Task objective: Only the lines of the data below from the one with "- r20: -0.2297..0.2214" through the one with "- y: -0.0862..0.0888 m" are wanted. Repeat them exactly.
↓↓↓
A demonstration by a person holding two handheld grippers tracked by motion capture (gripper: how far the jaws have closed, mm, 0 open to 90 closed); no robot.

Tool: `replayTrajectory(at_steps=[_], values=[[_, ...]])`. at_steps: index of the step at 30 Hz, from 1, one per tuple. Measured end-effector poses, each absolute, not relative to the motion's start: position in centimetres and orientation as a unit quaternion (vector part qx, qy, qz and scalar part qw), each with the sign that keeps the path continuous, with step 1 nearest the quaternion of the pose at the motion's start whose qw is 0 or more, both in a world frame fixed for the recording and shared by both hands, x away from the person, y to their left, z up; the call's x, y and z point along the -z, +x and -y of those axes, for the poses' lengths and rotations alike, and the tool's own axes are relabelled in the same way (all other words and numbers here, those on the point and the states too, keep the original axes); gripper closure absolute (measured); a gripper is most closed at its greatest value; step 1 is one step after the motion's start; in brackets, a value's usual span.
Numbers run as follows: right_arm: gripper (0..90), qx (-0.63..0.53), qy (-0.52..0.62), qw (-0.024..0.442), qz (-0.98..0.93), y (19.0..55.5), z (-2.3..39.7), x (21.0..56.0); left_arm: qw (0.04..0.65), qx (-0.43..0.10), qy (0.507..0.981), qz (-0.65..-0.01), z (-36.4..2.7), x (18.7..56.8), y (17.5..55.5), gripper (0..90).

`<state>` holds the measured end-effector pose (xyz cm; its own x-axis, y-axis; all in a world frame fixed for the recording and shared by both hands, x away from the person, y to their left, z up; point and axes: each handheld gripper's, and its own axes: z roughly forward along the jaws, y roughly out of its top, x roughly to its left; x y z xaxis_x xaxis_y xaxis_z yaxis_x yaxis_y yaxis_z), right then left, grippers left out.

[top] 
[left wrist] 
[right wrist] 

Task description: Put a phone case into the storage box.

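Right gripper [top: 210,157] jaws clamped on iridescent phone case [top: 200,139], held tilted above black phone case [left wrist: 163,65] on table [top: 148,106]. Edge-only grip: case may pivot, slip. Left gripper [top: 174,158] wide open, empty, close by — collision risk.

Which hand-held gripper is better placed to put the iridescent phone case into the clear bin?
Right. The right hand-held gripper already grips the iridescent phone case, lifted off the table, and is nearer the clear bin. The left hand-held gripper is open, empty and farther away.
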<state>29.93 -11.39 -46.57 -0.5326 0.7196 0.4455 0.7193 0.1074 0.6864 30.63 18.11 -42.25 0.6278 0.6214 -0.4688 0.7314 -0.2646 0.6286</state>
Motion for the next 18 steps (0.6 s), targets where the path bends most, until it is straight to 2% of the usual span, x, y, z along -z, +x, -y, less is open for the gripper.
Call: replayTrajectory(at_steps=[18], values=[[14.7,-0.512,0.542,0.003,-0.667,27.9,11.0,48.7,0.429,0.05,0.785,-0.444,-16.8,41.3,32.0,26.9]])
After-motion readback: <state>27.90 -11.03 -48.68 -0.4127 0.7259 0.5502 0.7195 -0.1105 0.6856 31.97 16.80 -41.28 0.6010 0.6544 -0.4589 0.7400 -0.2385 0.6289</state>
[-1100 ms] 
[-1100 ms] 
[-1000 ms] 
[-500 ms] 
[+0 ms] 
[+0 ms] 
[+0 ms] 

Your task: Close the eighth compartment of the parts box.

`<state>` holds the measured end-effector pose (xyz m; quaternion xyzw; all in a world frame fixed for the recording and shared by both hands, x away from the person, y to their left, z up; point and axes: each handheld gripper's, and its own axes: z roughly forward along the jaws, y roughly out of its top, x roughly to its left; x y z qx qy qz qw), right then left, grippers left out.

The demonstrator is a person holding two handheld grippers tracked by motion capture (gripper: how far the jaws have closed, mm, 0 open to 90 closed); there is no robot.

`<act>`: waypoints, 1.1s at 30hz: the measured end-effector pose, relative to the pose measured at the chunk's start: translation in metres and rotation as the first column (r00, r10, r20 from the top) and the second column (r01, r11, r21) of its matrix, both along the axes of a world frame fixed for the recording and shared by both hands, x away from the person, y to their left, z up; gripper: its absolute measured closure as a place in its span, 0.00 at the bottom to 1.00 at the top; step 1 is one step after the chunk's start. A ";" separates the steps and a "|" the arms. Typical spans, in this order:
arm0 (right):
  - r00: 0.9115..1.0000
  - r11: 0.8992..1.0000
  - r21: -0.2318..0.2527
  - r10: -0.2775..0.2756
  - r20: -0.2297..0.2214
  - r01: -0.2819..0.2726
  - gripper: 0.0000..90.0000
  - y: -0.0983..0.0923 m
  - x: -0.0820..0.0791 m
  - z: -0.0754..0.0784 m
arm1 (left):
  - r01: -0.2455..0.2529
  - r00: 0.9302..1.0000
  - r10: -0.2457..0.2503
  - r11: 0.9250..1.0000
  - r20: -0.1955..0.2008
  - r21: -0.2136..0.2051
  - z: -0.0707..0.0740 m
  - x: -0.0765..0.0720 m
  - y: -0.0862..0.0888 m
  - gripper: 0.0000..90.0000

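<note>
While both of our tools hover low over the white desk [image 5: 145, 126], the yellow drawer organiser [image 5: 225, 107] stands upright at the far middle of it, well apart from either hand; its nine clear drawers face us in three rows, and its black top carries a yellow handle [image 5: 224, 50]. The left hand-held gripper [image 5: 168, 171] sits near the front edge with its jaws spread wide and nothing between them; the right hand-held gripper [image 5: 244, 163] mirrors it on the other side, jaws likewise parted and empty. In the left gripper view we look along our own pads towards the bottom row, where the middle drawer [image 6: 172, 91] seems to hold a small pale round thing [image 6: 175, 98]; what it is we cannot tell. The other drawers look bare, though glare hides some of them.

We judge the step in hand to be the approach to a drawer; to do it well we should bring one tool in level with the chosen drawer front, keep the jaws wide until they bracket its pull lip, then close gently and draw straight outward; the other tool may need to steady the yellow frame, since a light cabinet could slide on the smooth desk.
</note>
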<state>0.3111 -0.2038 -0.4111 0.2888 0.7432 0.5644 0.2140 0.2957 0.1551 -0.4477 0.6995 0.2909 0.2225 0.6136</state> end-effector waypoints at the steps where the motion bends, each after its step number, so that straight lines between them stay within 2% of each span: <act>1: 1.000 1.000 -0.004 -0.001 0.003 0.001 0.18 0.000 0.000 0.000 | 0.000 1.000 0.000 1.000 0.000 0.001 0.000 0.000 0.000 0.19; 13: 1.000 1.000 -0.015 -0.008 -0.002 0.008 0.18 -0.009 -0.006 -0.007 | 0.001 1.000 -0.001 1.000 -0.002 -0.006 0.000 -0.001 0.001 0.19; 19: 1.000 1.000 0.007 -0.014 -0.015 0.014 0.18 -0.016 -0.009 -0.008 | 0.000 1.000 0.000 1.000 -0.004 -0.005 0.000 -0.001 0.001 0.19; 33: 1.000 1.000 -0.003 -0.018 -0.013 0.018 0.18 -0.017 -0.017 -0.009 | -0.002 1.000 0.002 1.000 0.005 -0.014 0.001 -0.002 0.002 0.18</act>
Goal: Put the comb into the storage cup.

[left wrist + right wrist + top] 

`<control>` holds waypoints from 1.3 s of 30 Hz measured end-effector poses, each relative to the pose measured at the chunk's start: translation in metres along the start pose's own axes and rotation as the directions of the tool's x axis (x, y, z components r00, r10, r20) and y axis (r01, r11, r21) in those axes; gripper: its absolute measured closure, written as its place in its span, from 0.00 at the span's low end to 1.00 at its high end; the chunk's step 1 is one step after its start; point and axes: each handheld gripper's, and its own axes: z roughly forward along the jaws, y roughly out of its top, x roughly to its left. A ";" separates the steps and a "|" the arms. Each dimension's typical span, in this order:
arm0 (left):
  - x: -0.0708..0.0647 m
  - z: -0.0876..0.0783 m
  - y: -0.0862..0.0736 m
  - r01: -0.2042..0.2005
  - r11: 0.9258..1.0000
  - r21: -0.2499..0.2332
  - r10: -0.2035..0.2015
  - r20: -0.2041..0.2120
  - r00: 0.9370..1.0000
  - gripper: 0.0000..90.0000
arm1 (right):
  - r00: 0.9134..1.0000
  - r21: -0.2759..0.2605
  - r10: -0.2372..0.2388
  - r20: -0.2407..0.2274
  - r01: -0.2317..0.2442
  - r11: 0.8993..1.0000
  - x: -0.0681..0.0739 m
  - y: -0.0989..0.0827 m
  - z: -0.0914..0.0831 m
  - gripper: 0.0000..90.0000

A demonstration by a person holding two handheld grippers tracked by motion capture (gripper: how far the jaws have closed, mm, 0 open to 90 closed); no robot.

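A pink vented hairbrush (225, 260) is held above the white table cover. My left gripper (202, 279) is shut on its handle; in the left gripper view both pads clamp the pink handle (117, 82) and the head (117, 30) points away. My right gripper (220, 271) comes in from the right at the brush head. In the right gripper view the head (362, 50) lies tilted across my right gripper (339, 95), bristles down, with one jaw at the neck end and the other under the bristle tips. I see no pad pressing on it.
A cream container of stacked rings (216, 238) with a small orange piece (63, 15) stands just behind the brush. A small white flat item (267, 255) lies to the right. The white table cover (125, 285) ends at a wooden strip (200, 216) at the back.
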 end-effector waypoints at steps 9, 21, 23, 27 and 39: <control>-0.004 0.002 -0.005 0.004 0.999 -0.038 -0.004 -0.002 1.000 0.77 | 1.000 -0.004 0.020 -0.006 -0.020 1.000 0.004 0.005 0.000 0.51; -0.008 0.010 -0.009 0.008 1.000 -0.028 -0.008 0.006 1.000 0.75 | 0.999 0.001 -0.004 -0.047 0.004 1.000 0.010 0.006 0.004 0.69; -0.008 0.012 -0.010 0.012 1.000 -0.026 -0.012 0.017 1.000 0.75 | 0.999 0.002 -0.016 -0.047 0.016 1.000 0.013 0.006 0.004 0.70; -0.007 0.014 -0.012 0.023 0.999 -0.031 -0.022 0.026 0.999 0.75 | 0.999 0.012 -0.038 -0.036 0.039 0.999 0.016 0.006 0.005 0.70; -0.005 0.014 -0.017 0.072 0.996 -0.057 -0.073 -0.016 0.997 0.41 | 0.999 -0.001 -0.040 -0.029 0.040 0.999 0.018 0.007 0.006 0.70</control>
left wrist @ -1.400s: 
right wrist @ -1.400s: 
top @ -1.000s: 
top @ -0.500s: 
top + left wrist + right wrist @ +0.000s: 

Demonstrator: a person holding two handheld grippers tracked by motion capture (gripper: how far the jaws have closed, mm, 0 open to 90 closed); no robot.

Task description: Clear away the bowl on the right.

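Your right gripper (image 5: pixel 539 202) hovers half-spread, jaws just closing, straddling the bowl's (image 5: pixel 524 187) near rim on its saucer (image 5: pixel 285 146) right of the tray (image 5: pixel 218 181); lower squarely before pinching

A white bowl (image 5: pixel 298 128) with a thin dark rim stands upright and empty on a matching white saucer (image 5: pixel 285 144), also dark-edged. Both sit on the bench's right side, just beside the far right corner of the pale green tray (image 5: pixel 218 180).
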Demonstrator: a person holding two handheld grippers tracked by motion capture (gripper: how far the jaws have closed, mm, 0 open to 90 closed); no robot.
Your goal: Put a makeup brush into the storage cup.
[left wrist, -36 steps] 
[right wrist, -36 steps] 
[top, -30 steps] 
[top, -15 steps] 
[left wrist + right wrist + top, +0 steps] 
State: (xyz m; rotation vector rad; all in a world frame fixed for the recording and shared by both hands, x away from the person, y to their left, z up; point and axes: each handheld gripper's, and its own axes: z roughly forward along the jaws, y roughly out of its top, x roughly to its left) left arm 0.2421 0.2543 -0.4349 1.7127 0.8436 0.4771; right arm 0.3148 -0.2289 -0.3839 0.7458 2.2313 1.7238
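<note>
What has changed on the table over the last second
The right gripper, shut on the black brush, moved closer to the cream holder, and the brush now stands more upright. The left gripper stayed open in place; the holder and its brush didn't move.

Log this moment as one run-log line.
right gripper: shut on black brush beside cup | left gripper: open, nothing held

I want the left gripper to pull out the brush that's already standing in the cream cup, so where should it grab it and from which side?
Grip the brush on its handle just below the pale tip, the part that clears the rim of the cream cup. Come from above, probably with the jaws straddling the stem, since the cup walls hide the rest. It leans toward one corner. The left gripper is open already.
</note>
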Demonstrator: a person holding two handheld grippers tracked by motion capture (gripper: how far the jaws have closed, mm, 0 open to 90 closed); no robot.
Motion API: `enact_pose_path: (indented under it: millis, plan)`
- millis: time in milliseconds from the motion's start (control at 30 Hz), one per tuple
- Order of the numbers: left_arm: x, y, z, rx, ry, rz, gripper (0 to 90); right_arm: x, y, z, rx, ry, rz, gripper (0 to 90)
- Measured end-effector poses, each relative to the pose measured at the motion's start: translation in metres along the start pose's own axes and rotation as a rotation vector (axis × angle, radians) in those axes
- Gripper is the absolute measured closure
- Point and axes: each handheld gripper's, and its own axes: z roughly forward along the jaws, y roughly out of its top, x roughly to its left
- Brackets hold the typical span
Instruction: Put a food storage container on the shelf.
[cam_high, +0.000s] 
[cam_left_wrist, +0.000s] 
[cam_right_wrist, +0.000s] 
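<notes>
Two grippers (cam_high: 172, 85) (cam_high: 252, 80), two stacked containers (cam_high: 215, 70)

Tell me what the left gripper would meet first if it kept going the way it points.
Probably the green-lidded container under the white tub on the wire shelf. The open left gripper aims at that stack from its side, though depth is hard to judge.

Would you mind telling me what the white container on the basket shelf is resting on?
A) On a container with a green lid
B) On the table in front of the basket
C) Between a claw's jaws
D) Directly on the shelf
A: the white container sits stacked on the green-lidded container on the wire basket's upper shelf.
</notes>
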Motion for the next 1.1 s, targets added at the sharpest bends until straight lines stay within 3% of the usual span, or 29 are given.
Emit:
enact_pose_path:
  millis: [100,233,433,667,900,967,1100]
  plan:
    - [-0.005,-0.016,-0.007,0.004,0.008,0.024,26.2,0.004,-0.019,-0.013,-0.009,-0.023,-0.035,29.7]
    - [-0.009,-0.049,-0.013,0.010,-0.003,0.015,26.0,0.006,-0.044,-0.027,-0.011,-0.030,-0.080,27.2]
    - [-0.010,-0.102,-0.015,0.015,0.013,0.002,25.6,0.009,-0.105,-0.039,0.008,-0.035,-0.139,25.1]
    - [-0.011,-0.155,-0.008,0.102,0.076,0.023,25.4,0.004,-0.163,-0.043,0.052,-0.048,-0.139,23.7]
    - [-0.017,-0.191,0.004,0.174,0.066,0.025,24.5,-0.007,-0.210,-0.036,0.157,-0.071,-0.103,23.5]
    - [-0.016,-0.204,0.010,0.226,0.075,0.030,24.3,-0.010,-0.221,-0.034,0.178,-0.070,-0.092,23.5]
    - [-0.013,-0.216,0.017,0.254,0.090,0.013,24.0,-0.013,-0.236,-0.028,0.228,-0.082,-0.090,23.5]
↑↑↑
Your response:
  - r20: -0.2297..0.2214
  - r01: -0.2819..0.2726
  - gripper: 0.0000..90.0000
  - y: -0.0983..0.0923 m
  - x: -0.0820..0.0791 m
  - z: -0.0754..0.0784 m
arm1 (left):
  - r01: -0.2455..0.2529
  - r00: 0.9302..1.0000
  - r10: -0.2457..0.2503
  - r11: 0.9250..1.0000
  - r20: -0.1955..0.2008
  - r21: -0.2136..0.2051
  - z: -0.0707..0.0740 m
  - x: -0.0765..0.0720 m
  - y: -0.0862..0.0888 m

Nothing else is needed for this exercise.